The tallest person in my family generously stood at 5’6. At the time, I was approximately 4’6 and needed friends’ help to reach items on the top shelf of my locker.
She painted the picture of the other path, highlighting the accolades that I had already earned as a field hockey player and then shared her own story. The legendary volleyball coach, Sally Kus, was a field hockey player. She confessed that she had learned the rules of volleyball out of a book after being asked by the athletic director if she would consider coaching.
Mrs. Kus encouraged me to choose with my heart, to put in the hard work, and I left that meeting feeling that whatever I decided to do, she believed in me, believed that I could reach my goal. I did eventually reach my 8th grader goal, and did it as a field hockey student-athlete.
I am so grateful for Mrs. Kus’s honesty and guidance, while also oozing confidence in me. Above all, she is a mentor and an educator. She cared for all of her players and her students. And made sure we all knew it.”
“I will never forget the year I fell in love with reading: 4th grade with Miss Polink. Everyday she read aloud to us from a novel: Island of the Blue Dolphins (a problematic choice and one I would no longer recommend), Charlotte’s Web, Charlie and the Chocolate Factory…
I had already learned how to decode and read text, Miss Polink taught me that stories could take your breath away, provide an escape from reality, and transport you to another time and place. When we finished a novel she would loan it to me so I could reread it at home on my own.
I did not come from a family of readers. I am forever grateful that she shared her love of reading with me, a gift I treasure and cherish and aspire to share with others. Thank you, educators, for all of the read-alouds and the seeds they plant!”
“I am forever grateful for my 11th grade chemistry teacher, Mr. Michael Revison. Affectionately know as ‘Rev.’
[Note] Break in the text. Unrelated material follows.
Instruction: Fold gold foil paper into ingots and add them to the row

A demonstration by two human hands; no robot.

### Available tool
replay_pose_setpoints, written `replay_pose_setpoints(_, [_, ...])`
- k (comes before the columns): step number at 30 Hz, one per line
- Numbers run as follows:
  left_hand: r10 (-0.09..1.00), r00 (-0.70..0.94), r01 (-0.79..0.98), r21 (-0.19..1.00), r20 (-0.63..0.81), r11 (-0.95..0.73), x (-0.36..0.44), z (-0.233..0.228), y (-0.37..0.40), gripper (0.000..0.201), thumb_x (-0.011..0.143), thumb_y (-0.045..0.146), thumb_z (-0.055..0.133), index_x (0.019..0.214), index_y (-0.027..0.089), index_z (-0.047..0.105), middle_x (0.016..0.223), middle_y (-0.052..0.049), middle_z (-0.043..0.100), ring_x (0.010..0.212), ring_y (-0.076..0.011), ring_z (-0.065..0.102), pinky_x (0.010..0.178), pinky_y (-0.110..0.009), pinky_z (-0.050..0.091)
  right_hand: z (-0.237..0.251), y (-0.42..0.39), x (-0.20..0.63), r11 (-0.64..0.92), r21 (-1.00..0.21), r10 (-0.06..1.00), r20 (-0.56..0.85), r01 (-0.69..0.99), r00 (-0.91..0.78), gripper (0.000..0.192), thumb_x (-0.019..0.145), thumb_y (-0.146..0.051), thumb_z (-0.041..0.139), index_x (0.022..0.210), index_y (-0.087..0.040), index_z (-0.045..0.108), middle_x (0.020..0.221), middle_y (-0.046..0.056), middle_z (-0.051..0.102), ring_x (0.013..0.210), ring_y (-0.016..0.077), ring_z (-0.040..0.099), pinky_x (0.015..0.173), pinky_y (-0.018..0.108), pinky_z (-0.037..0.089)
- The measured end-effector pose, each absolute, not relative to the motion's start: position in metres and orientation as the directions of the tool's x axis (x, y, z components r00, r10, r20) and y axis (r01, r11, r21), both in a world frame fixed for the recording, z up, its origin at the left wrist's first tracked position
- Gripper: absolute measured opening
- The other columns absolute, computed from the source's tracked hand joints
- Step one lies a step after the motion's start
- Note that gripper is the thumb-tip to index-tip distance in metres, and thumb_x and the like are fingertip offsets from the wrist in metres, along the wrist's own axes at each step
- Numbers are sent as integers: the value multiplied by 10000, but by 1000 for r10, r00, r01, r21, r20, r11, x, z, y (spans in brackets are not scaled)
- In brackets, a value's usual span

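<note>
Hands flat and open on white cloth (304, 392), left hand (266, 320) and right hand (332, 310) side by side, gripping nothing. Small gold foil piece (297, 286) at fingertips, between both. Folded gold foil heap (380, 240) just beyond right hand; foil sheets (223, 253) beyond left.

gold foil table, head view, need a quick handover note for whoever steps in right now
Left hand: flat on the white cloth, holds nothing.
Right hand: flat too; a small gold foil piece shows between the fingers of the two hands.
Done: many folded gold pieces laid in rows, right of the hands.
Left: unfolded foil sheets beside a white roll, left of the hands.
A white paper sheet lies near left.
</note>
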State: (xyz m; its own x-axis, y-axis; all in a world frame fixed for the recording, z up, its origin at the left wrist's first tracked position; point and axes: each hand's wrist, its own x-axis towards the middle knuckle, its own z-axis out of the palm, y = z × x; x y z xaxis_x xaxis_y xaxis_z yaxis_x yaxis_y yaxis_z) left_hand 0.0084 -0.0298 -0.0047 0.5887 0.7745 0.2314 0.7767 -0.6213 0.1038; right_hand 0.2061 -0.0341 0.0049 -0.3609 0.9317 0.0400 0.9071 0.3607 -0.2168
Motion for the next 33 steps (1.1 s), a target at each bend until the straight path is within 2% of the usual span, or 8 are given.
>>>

Fair to say I was a late bloomer with school and Mr. Revision was the first teacher that helped me be excited about learning. He was a lot like Bill Nye the science guy. Lots of flash but incredible knowledgable. It was his passion for science that inspired me. Every day he had me captivated, curious, and consumed with the material. It wasn’t like that in other subjects. He was also a real person with personality and emotion. He also took a real interest in me. And he was the first teacher I felt I could just have a conversation with. I knew he cared about me and my success. Plus I emailed him a few years ago to say thank you and he remembered me. I am grateful for him.
Sometime you never know the true difference you make in someone’s life. But know you DO make a difference. Thank you for all you do educators. Keep inspiring!”